Stored items:
______

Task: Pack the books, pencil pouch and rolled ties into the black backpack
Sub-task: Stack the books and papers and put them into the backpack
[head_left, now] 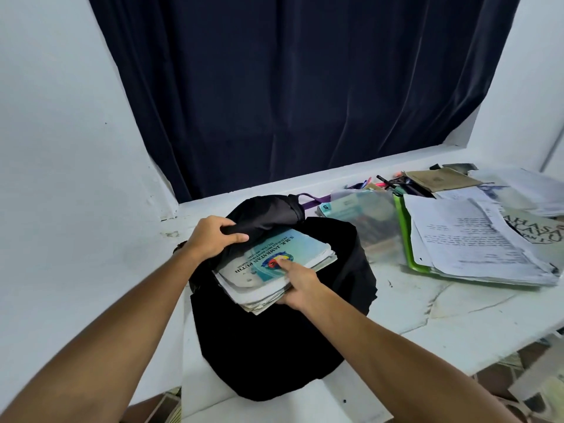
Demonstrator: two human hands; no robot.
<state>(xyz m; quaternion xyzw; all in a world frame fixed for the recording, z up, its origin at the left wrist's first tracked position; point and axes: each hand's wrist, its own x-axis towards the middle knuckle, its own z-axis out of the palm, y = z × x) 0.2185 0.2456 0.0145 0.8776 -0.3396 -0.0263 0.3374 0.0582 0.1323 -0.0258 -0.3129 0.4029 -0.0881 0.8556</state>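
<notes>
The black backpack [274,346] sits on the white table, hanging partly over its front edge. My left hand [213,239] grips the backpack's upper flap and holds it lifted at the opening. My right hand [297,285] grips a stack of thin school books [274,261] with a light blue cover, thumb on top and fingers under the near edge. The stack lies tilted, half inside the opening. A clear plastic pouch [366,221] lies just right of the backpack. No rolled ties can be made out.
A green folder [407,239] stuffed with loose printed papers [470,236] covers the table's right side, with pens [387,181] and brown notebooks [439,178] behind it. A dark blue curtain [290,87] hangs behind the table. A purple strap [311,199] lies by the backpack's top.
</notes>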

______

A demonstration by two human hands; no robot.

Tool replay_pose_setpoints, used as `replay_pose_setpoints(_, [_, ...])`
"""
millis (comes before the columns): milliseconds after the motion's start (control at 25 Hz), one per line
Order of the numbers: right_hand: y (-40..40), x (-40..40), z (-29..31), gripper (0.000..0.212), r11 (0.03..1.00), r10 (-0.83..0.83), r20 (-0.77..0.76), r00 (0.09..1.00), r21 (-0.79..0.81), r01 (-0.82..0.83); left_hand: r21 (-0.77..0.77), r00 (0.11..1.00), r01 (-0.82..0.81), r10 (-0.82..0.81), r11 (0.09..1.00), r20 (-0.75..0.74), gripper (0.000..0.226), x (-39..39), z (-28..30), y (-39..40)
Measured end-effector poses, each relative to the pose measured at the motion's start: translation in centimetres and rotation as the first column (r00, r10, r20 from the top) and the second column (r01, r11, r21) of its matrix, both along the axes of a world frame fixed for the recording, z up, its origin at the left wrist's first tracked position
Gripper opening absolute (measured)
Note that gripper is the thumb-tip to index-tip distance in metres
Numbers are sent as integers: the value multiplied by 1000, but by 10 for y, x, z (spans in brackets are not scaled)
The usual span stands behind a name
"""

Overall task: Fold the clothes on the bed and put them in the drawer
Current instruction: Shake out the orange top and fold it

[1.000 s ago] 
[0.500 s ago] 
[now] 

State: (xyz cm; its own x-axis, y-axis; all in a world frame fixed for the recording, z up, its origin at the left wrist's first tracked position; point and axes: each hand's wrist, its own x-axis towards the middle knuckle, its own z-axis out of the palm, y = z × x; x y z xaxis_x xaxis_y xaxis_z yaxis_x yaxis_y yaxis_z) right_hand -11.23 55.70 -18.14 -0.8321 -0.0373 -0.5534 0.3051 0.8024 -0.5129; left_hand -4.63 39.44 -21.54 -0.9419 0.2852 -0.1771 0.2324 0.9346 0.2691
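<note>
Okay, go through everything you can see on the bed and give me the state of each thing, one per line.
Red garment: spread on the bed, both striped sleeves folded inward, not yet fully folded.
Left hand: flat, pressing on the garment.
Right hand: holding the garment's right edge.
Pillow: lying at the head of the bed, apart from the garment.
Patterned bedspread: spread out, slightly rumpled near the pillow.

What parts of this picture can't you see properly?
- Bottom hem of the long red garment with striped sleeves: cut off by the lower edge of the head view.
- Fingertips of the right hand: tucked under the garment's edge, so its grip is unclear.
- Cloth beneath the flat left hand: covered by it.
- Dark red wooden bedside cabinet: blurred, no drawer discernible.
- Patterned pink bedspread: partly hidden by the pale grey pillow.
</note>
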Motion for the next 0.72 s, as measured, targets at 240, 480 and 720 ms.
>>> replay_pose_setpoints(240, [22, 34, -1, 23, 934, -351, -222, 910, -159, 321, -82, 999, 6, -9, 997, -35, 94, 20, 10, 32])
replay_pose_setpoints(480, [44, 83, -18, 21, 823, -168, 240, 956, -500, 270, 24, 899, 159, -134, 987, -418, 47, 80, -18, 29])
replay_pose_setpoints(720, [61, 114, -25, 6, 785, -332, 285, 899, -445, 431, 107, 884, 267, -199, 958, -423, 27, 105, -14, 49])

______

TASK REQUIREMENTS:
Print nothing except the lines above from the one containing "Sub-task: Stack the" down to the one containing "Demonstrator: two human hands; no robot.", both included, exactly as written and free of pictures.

RESPONSE:
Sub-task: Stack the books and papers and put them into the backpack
[head_left, now] 
Demonstrator: two human hands; no robot.

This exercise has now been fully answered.